Filter this material down to the lines that hold "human", copying each one.

Working data: Begin

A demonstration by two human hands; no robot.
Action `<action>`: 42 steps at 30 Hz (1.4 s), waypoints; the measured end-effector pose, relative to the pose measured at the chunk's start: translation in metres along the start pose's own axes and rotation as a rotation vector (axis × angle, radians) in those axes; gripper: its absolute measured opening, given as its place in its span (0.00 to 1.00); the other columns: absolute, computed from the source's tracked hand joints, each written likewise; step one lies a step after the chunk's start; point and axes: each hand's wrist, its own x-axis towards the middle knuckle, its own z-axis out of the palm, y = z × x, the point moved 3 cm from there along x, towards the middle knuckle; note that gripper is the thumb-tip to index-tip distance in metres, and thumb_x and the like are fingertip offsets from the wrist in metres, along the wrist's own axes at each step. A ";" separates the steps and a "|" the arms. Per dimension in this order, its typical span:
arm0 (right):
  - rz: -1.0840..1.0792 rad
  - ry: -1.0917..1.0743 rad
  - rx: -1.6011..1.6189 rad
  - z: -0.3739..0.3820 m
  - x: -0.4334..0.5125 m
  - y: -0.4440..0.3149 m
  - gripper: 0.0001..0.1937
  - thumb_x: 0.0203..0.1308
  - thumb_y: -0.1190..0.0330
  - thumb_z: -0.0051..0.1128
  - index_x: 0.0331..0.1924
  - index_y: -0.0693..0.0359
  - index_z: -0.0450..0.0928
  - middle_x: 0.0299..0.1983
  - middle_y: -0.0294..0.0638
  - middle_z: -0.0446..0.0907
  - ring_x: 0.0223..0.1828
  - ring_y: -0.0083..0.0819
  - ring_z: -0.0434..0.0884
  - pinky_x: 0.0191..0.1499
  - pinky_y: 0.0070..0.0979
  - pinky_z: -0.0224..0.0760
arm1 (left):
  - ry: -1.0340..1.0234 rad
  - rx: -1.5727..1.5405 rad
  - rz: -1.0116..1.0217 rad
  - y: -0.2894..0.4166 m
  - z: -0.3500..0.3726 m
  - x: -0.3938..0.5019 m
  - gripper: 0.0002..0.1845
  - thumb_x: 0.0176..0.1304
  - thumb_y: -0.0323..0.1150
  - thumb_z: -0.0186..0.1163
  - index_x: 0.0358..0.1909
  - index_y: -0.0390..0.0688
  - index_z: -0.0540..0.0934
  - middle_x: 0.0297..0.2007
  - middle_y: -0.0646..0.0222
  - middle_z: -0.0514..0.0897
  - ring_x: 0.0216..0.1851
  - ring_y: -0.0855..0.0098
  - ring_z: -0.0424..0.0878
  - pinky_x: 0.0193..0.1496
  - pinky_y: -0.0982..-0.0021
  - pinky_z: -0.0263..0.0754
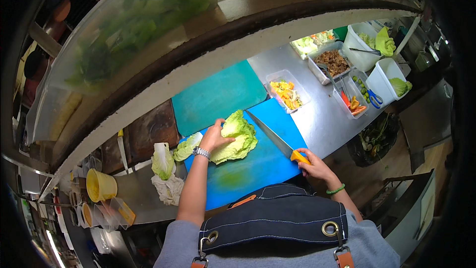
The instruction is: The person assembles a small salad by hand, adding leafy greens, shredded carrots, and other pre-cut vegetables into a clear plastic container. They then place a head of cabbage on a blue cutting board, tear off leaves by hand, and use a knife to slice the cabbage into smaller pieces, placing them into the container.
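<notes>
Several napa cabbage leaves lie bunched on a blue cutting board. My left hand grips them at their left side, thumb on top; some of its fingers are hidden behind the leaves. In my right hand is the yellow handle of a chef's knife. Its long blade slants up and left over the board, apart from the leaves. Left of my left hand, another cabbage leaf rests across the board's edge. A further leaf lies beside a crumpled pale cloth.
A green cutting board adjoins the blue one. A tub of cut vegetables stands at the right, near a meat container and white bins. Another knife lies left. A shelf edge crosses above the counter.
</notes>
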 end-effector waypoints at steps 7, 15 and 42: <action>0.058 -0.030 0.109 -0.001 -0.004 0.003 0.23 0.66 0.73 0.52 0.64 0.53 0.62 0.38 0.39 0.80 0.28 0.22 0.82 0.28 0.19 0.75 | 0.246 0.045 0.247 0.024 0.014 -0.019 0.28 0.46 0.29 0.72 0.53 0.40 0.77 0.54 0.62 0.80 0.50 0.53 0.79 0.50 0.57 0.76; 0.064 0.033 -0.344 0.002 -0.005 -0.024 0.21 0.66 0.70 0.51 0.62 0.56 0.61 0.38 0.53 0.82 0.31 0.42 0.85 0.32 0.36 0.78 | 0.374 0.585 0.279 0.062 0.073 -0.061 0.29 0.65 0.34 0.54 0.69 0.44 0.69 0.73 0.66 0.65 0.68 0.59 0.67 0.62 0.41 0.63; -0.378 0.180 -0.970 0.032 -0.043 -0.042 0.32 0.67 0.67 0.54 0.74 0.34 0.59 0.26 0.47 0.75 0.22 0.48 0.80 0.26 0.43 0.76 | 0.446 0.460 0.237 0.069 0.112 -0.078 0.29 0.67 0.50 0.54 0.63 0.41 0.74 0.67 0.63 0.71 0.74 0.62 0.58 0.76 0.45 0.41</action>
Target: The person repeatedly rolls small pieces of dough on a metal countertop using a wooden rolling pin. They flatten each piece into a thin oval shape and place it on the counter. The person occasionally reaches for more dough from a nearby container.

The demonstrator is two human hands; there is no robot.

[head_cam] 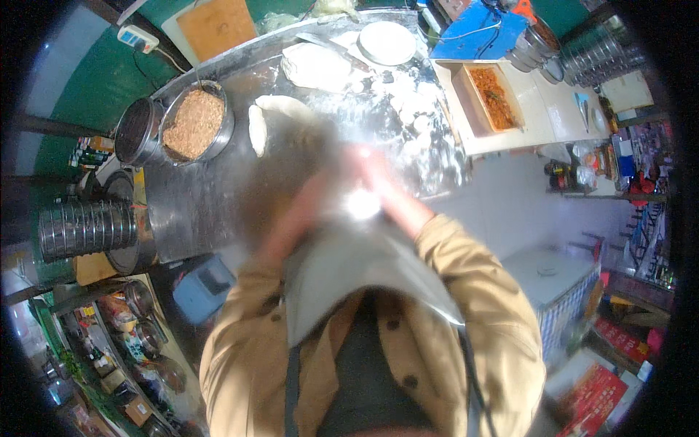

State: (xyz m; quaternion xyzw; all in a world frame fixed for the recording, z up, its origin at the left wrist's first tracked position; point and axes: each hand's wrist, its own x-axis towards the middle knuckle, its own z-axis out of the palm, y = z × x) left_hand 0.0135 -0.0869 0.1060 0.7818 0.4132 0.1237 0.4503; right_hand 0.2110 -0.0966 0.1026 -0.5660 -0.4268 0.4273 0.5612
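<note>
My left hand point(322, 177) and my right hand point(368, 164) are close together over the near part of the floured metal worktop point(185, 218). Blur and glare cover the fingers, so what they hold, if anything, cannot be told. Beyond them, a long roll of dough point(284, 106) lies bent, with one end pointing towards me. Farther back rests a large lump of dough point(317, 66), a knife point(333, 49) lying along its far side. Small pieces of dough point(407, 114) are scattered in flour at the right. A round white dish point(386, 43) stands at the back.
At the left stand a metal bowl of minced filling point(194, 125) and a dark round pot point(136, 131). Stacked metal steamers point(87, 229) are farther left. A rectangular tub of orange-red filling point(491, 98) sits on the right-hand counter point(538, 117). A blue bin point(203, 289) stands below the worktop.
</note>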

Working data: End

Reply =>
A demonstration by two human hands; no robot.
The demonstrator is two human hands; there is no robot.

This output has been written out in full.